Leonard Funk’s entry into the US Army
Leonard Alfred Funk Jr. was born on August 27, 1916 in Braddock Township, Pennsylvania and raised near Pittsburgh. At the age of 24, he joined the US Army, a few months before the Japanese attack on Pearl Harbor brought the country into the war.
In 1942, Funk volunteered for the relatively new paratroopers and, after undergoing training, was assigned to Company C, 1st Battalion, 508th Parachute Infantry Regiment at Camp Blanding, Florida. He and the unit were relocated to England in 1943, in preparation for the D-Day landings, and merged with the 82nd Airborne Division.
As a paratrooper, he participated in some of the Allies’ most famous battles of the conflict.
Leonard Funk in action
Leonard Funk’s first taste of combat came on June 6, 1944: D-Day. He was in command of a small unit that landed nearly 40 miles inland. After fighting for several days, he and his men managed to break through the German lines and link up with their fellow paratroopers. Miraculously, all of them survived. For his part, Funk received the Silver Star.
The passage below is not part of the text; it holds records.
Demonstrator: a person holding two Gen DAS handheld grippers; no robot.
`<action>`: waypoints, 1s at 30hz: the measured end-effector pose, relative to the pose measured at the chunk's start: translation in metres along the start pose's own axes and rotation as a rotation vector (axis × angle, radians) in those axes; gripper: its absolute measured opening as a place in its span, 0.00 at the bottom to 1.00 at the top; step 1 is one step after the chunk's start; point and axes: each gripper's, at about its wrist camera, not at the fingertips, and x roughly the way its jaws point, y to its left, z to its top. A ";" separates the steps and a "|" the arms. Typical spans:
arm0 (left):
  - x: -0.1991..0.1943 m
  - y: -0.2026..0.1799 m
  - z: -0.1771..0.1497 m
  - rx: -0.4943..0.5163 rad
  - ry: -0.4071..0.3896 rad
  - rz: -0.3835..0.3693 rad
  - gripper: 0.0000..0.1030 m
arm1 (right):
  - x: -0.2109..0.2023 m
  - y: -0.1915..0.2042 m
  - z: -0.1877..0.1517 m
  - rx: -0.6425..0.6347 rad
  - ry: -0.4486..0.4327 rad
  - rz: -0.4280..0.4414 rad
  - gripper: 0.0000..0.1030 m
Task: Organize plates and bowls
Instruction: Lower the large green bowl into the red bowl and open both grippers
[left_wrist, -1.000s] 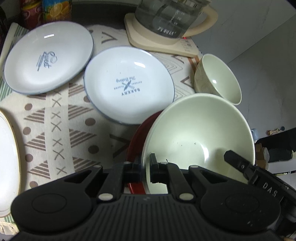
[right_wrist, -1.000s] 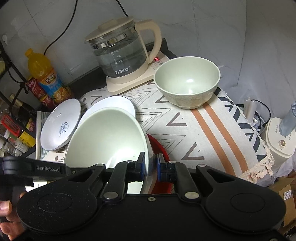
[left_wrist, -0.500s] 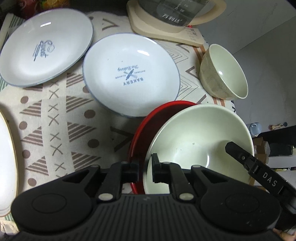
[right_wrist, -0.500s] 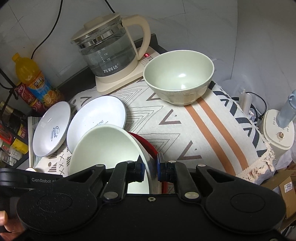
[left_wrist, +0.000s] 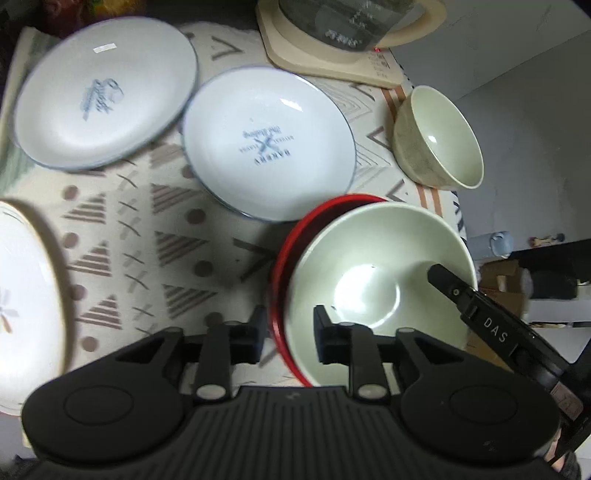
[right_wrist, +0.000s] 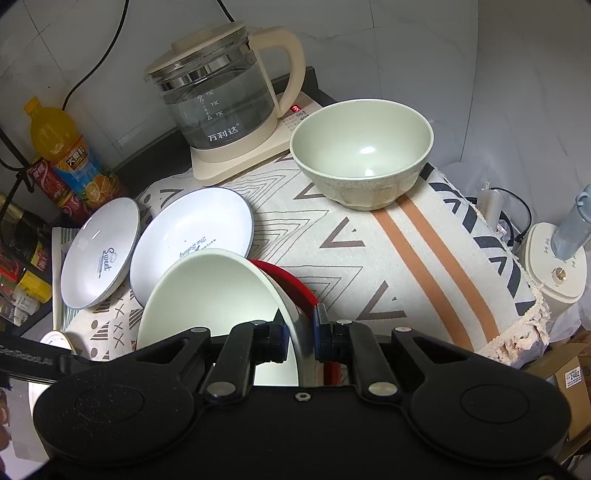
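The big pale bowl (left_wrist: 376, 273) sits on the red plate (left_wrist: 280, 266) at 5 o'clock — placing looks done. Left gripper (left_wrist: 286, 332) gapes astride both rims; right gripper (right_wrist: 301, 332) pinches the bowl's rim — next, release it.

A wide pale-green bowl (left_wrist: 373, 280) sits in a red plate (left_wrist: 291, 243), at five o'clock in the left wrist view. A smaller green bowl (left_wrist: 439, 136) stands upright at two o'clock. Two white blue-rimmed plates, "Bakery" (left_wrist: 269, 144) and "Sweet" (left_wrist: 103, 99), lie flat toward eleven o'clock, rims close together.
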 end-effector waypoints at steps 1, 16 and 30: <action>-0.003 0.001 -0.001 0.003 -0.011 0.003 0.28 | 0.000 0.001 0.000 -0.007 -0.003 -0.005 0.12; 0.027 0.003 -0.001 -0.017 -0.013 0.043 0.31 | 0.003 0.006 0.001 -0.054 -0.005 -0.041 0.13; 0.035 0.005 -0.002 -0.036 -0.049 0.055 0.31 | 0.001 0.002 0.000 -0.130 0.020 -0.046 0.15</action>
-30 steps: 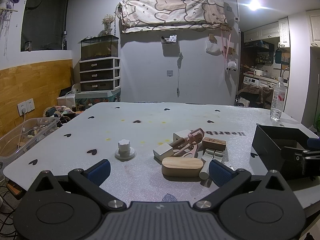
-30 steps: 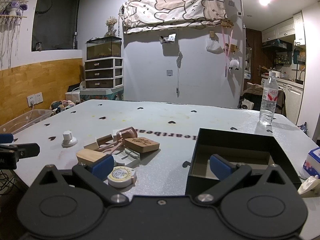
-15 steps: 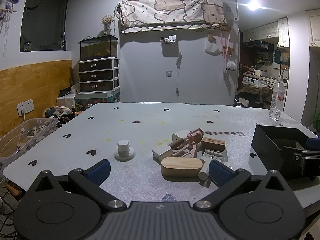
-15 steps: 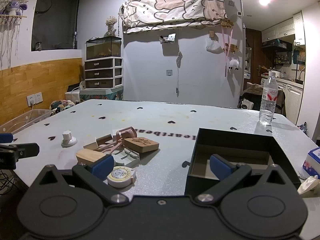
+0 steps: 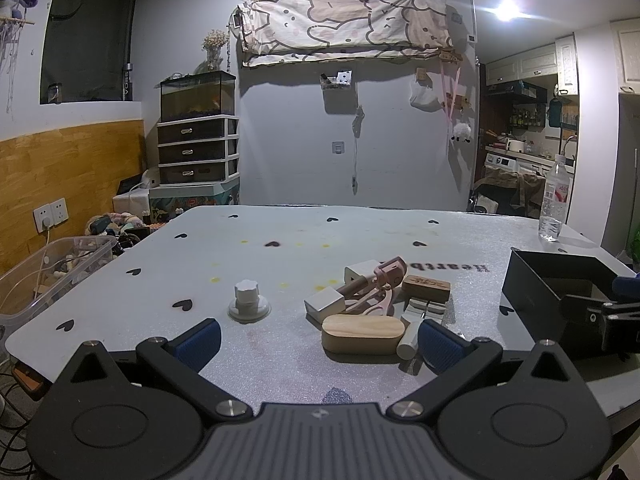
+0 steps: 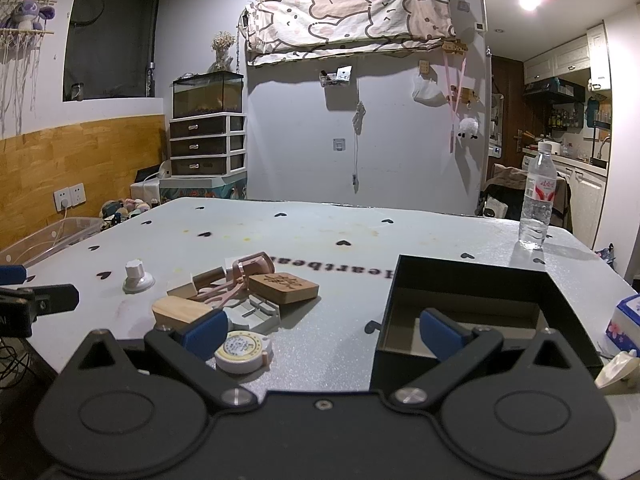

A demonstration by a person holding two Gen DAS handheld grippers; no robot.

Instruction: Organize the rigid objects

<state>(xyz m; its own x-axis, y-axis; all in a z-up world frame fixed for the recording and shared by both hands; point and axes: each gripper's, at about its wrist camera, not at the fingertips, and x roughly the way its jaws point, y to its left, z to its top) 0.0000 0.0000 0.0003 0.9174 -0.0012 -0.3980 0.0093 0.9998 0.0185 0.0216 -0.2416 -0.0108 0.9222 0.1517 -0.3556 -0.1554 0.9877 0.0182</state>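
Observation:
A heap of small items lies mid-table: a pale wooden oval block (image 5: 362, 334), a carved brown wooden block (image 5: 425, 287) (image 6: 283, 287), a pink tool (image 5: 382, 284) and a grey plastic piece (image 6: 256, 312). A round tape measure (image 6: 242, 350) lies nearest the front edge. A white knob on a suction base (image 5: 248, 300) (image 6: 137, 277) stands apart to the left. An open black box (image 6: 468, 312) (image 5: 552, 288) sits at the right. My left gripper (image 5: 318, 340) is open before the heap. My right gripper (image 6: 322, 330) is open, its right finger in front of the box.
A water bottle (image 6: 538, 204) stands at the table's far right. A blue-and-white packet (image 6: 624, 322) and a cream object (image 6: 618, 372) lie right of the box. A clear plastic bin (image 5: 52, 268) sits on the floor left of the table (image 5: 320, 240).

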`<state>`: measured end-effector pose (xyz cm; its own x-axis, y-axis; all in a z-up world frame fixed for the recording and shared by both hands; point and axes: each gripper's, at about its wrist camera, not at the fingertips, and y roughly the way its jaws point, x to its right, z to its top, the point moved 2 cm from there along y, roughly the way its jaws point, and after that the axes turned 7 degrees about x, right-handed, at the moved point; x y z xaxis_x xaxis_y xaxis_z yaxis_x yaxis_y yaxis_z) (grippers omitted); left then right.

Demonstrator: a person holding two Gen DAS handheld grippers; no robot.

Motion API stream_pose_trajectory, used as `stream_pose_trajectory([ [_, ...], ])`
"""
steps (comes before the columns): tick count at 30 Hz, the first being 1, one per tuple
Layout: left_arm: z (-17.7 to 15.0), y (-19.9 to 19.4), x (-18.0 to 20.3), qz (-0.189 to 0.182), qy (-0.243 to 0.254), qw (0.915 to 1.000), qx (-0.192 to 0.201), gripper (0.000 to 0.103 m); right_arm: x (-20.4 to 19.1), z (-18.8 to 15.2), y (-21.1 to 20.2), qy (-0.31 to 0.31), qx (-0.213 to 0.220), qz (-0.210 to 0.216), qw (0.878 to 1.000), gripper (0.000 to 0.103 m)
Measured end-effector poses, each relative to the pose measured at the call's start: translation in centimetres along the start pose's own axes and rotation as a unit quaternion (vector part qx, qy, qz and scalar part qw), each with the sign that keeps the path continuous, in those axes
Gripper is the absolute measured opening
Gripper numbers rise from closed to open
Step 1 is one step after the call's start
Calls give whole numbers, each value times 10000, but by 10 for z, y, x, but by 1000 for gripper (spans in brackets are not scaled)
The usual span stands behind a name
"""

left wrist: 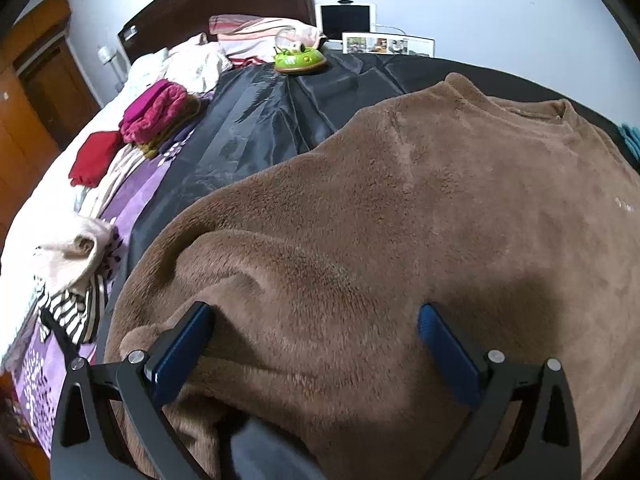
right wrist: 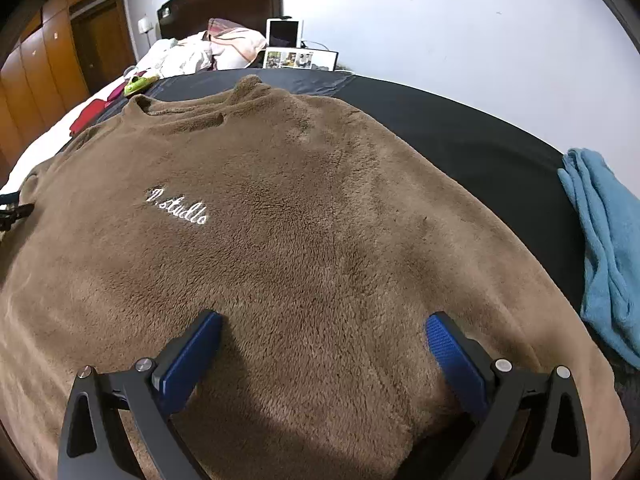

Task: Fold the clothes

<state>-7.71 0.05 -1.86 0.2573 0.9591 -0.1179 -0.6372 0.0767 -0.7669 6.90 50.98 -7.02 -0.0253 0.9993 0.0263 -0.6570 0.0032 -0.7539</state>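
Brown fleece top [right wrist: 304,216] spread flat on black sheet [right wrist: 460,128] across the bed, collar far. Left tool [left wrist: 316,320] and right tool [right wrist: 324,328] wide open over near hem, gripping nothing. Blue towel [right wrist: 604,248] right, folded clothes [left wrist: 156,112] far left.

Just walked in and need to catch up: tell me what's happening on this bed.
A person holding two handheld grippers is about to fold a fuzzy brown fleece sweatshirt spread front-up on a black sheet. The left gripper and the right gripper are both open near the hem, gripping nothing. The left sleeve is bunched up. A blue towel lies to the right, and other clothes, including a magenta knit, sit to the left.
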Motion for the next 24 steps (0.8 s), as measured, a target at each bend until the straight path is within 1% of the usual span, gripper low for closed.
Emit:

After D-Day, the paratrooper’s next major action was his involvement in Operation Market Garden, in September 1944. During the offensive, he led a three-man patrol against a battery of German anti-aircraft guns. He led the assault on the battery, killing 20 members of the gun crew and wounding a number of others.
It’s widely believed that Funk’s efforts during Operation Market Garden saved the lives of hundreds of Allied soldiers. He was awarded the Distinguished Service Cross for his “initiative, outstanding bravery, and strong personal leadership despite overwhelming enemy superiority in both numbers and firepower.”
After this came the Battle of the Bulge, for which he earned the Medal of Honor.
Bravery during the Battle of the Bulge
By January 29, 1945, Leonard Funk and his unit had been locked in a bitter fight against the Germans for weeks. Despite this, they’d managed to advance 15 miles. The maneuver was made so they could mount an attack on the town of Holzheim, which was held by the German Army.
Funk became the company’s executive officer and knew he had too few men to successfully defeat the Germans. However, as he was now leading the unit, he bolstered their numbers with a platoon of usually-noncombatant clerks. The ragtag group attacked the town while under a savage wall of machine guns and artillery fire. Even still, they managed to clear 15 houses without any casualties. Another American then unit joined the fight, allowing them to bring the town under Allied control.
Eighty Germans were captured and placed under guard by four troops, while the rest of the US soldiers doubled back to ensure the town was completely empty of Germans. While this was happening, the four guards became overpowered by their prisoners, who immediately started making preparations to attack the Americans.
Funk returned around this time and walked straight into the group, who were no longer his prisoners of war. A German officer pointed a loaded weapon at the paratrooper and demanded he surrender. Pretending to obey, Funk lowered his submachine gun. However, in a flash, he pulled the trigger and mowed down the officer and a number of others.
He screamed for his unit to disarm the rest, leading to the deaths of 21 German soldiers, while the rest were captured in mere moments. On September 5, 1945, Funk was awarded the Medal of Honor by President Harry S. Truman. With his assortment of wartime medals, he is one of the most decorated paratroopers of World War II.
Leonard Funk’s post-service life
After leaving the Army, Leonard Funk continued working with soldiers, focusing his energy on the Veteran’s Administration in the Pittsburgh area before retiring in 1972. During this time, he and his wife, Gertrude, had two daughters.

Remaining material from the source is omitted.